| Supplied material |
——

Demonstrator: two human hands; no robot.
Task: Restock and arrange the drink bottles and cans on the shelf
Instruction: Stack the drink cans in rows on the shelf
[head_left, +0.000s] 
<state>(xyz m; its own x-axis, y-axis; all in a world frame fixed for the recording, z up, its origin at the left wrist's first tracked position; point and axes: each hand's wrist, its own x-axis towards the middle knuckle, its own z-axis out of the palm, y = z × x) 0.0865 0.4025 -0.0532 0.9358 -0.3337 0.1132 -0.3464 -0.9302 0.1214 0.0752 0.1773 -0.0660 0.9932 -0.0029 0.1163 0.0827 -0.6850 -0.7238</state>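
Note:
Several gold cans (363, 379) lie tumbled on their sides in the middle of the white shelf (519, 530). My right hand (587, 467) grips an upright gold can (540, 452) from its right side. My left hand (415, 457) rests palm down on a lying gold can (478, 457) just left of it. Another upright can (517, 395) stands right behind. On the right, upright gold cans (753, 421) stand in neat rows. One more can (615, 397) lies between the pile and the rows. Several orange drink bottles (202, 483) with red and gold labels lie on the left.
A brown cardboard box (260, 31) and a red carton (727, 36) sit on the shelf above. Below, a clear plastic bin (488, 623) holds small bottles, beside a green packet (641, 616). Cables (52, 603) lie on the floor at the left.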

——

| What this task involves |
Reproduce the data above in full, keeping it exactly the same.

| Task solution |
Demonstrator: two human hands; no robot.
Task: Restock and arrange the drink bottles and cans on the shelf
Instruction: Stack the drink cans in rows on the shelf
[head_left, +0.000s] 
<state>(xyz m; its own x-axis, y-axis; all in a world frame fixed for the recording, z up, its origin at the left wrist's first tracked position; point and axes: each hand's wrist, its own x-axis towards the middle knuckle, its own z-axis out of the palm, y = z × x) 0.0865 0.4025 -0.0532 0.9358 -0.3337 0.1132 -0.3464 -0.9302 0.1214 0.0752 0.1773 -0.0660 0.9932 -0.0029 0.1163 0.0827 -0.6850 -0.7238</state>
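Note:
Several gold cans (363, 379) lie tumbled on their sides in the middle of the white shelf (519, 530). My right hand (587, 467) grips an upright gold can (540, 452) from its right side. My left hand (415, 457) rests palm down on a lying gold can (478, 457) just left of it. Another upright can (517, 395) stands right behind. On the right, upright gold cans (753, 421) stand in neat rows. One more can (615, 397) lies between the pile and the rows. Several orange drink bottles (202, 483) with red and gold labels lie on the left.
A brown cardboard box (260, 31) and a red carton (727, 36) sit on the shelf above. Below, a clear plastic bin (488, 623) holds small bottles, beside a green packet (641, 616). Cables (52, 603) lie on the floor at the left.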

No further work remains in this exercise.